There are positive indicators in the market. CBRE’s Watts expects 2023 to be a “fairly robust leasing market” as tenants better understand the pandemic’s impact on their business and finalize their go-forward plans for using space.
But those observations also suggest that in the coming year or two, as many companies make more solid, long-lasting decisions about their post-pandemic office space — in the midst of an increasingly likely recession — there may be a long-term pivot to a smaller footprint. In the foreseeable future, office capacity will still grow at roughly 1% annually, based on what’s already in the pipeline.

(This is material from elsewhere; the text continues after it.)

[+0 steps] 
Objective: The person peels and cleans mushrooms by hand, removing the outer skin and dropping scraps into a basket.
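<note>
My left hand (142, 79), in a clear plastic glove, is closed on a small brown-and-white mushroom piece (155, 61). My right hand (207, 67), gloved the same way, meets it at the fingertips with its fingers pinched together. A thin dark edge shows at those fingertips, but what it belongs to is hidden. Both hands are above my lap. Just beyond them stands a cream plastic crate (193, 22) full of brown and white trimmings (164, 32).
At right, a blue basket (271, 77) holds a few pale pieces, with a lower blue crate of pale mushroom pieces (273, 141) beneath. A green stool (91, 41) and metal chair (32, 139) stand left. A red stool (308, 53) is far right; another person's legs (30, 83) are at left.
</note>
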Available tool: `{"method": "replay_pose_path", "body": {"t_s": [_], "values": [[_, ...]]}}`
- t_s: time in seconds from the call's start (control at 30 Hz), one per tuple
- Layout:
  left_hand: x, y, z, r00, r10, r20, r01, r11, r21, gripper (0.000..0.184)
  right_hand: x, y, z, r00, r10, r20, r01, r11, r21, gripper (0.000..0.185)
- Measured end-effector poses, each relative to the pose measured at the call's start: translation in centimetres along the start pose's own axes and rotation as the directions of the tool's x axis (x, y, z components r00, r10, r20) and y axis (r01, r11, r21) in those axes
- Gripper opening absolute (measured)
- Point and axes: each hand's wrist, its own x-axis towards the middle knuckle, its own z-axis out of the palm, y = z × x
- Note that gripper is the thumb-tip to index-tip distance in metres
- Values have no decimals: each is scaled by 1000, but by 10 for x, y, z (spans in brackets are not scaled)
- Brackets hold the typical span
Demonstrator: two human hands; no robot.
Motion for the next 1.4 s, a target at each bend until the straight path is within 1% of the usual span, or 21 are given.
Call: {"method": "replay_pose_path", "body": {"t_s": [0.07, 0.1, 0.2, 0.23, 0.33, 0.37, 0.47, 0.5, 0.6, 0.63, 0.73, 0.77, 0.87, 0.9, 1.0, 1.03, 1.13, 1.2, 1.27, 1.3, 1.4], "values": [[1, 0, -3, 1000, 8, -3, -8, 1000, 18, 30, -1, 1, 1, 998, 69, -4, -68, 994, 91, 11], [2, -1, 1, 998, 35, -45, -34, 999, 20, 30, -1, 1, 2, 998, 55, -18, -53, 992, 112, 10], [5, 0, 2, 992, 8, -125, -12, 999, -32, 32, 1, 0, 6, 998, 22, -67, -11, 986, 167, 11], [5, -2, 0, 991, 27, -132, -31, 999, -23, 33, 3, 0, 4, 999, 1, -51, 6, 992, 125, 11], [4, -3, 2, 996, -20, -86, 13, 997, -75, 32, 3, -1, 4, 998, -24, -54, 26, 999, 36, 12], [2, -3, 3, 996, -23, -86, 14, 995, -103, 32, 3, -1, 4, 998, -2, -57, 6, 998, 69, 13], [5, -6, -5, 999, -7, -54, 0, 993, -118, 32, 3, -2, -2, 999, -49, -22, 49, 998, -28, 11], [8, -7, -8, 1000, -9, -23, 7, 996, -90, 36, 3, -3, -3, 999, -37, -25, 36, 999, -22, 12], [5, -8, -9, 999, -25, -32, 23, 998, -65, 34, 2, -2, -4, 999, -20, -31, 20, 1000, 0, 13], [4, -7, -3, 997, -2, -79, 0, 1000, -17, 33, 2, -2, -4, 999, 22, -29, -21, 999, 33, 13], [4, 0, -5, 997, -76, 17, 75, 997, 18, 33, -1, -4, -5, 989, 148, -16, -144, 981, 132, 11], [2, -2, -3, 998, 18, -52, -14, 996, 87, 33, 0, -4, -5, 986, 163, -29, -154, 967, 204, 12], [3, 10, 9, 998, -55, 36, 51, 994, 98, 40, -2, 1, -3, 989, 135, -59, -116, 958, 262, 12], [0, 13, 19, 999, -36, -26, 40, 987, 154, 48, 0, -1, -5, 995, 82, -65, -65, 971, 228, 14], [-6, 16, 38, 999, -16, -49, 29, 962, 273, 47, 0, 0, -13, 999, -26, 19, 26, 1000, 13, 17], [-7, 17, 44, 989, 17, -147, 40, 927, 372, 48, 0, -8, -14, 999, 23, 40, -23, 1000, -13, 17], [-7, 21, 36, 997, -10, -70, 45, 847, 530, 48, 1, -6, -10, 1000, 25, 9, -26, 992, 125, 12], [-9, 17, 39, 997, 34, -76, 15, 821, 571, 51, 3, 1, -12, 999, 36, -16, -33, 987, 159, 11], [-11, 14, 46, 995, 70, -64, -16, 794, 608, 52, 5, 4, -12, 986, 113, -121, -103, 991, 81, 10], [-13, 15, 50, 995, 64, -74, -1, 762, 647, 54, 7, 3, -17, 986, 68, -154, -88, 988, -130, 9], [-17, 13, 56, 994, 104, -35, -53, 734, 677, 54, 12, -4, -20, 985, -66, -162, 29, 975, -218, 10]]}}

While owners may be sweating the next few years of a tenant-friendly market, companies that take too long to make final decisions may also regret it, Burden said, because there are only so many good relocation options. The tenants acting now in the current market are locking up good spaces with long-term leases. He’s seeing this in his home market of Chicago, where newer towers, or favored buildings near the Chicago River, see significant transaction velocity.
“Many firms are looking at this with a different lens,” he said. “They say, ‘We're gonna step up the space and go for the good stuff right now.’ They’re looking, two, three years in advance, when the excuses stop.”